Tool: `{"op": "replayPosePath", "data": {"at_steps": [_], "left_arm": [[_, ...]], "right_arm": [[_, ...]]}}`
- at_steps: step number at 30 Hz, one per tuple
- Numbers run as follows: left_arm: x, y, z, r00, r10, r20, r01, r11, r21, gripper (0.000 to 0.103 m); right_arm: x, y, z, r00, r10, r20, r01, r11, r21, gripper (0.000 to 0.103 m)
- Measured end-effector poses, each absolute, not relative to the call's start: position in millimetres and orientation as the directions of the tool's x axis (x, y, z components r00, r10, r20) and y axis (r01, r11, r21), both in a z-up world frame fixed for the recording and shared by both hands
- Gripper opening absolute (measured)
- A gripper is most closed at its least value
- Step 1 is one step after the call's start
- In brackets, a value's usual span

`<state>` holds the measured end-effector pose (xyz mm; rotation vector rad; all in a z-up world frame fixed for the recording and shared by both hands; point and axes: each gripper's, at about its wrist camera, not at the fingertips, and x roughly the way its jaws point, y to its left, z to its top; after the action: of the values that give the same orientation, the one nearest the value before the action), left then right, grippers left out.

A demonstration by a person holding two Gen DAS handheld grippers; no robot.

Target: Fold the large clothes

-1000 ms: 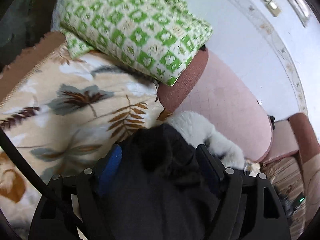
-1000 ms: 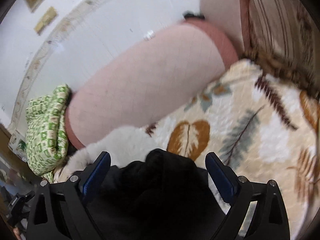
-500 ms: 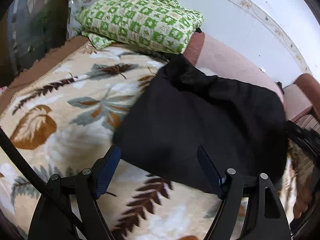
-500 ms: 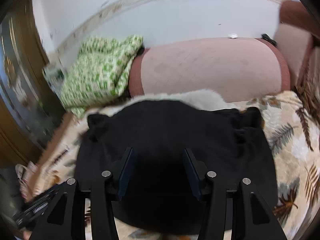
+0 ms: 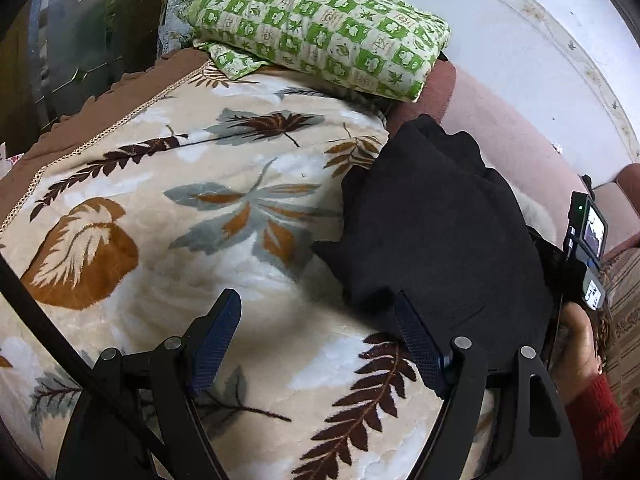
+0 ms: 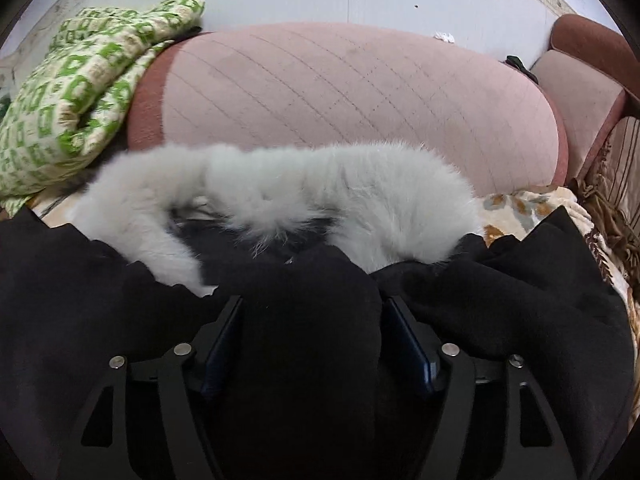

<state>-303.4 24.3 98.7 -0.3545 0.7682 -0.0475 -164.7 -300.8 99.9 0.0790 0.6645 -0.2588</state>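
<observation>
A black coat (image 5: 436, 236) lies folded on the leaf-patterned blanket (image 5: 192, 216), near the pink sofa back. My left gripper (image 5: 316, 332) is open and empty, hovering over the blanket just left of the coat's near edge. In the right wrist view the coat (image 6: 520, 300) fills the lower frame, with its white fur collar (image 6: 288, 196) lying across the far side. My right gripper (image 6: 312, 320) is shut on a bunched fold of the black coat between its blue pads.
A green-and-white checked quilt (image 5: 320, 28) is stacked at the sofa's far left end, also in the right wrist view (image 6: 76, 92). The pink sofa backrest (image 6: 352, 96) runs behind the coat. The other hand and its gripper's camera (image 5: 584, 252) show at the right.
My left gripper let go of the coat, opened and drew back to the left over the blanket. My right gripper moved in and closed on a fold near the fur collar.
</observation>
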Motion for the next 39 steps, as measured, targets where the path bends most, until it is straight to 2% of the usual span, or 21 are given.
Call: {"op": "replayPosePath", "data": {"at_steps": [6, 10, 12, 17, 18, 20, 24, 26, 29, 34, 36, 39], "left_arm": [[-308, 24, 101, 0.724, -0.168, -0.669, -0.079, 0.943, -0.323, 0.078], [-313, 32, 108, 0.743, -0.166, -0.648, -0.089, 0.935, -0.342, 0.078], [-313, 36, 109, 0.746, -0.163, -0.646, -0.097, 0.933, -0.347, 0.078], [-312, 45, 110, 0.745, -0.179, -0.642, -0.107, 0.919, -0.379, 0.078], [-312, 46, 110, 0.745, -0.179, -0.643, -0.111, 0.917, -0.383, 0.078], [-311, 47, 109, 0.741, -0.184, -0.646, -0.113, 0.914, -0.390, 0.078], [-305, 48, 106, 0.726, -0.197, -0.658, -0.113, 0.911, -0.397, 0.078], [-302, 47, 104, 0.721, -0.203, -0.663, -0.107, 0.912, -0.396, 0.078], [-299, 43, 100, 0.712, -0.197, -0.674, -0.106, 0.919, -0.380, 0.078], [-303, 34, 97, 0.706, -0.204, -0.678, -0.086, 0.926, -0.368, 0.078], [-307, 29, 99, 0.714, -0.189, -0.674, -0.080, 0.934, -0.348, 0.078], [-309, 21, 99, 0.720, -0.173, -0.672, -0.072, 0.945, -0.319, 0.078]], "right_arm": [[-176, -289, 127, 0.726, -0.238, -0.645, 0.259, 0.964, -0.064, 0.078], [-221, -272, 170, 0.817, -0.159, -0.554, 0.220, 0.975, 0.044, 0.078], [-238, -254, 183, 0.849, -0.073, -0.524, 0.146, 0.984, 0.099, 0.078], [-231, -190, 172, 0.834, 0.078, -0.546, -0.024, 0.994, 0.106, 0.074], [-219, -173, 162, 0.820, 0.073, -0.568, -0.040, 0.997, 0.070, 0.070], [-195, -147, 143, 0.795, 0.026, -0.606, -0.035, 0.999, -0.002, 0.069], [-144, -130, 115, 0.777, -0.116, -0.619, 0.033, 0.989, -0.144, 0.080], [-132, -139, 111, 0.762, -0.117, -0.637, 0.051, 0.991, -0.121, 0.085], [-136, -147, 122, 0.749, -0.083, -0.657, 0.038, 0.996, -0.083, 0.085], [-211, -184, 174, 0.841, 0.015, -0.541, 0.000, 1.000, 0.028, 0.085], [-240, -212, 184, 0.860, -0.021, -0.510, 0.031, 0.999, 0.011, 0.085], [-263, -262, 180, 0.849, -0.093, -0.520, 0.106, 0.994, -0.005, 0.085]]}}
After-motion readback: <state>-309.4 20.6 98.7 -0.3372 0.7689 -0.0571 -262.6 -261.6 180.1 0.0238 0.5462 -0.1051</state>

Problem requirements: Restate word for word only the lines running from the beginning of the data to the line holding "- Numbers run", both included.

The completed task:
Tool: `{"op": "replayPosePath", "data": {"at_steps": [_], "left_arm": [[_, ...]], "right_arm": [[_, ...]]}}`
- at_steps: step number at 30 Hz, one per tuple
- Numbers run as follows: left_arm: x, y, z, r00, r10, r20, r01, r11, r21, gripper (0.000 to 0.103 m); right_arm: x, y, z, r00, r10, r20, r01, r11, r21, gripper (0.000 to 0.103 m)

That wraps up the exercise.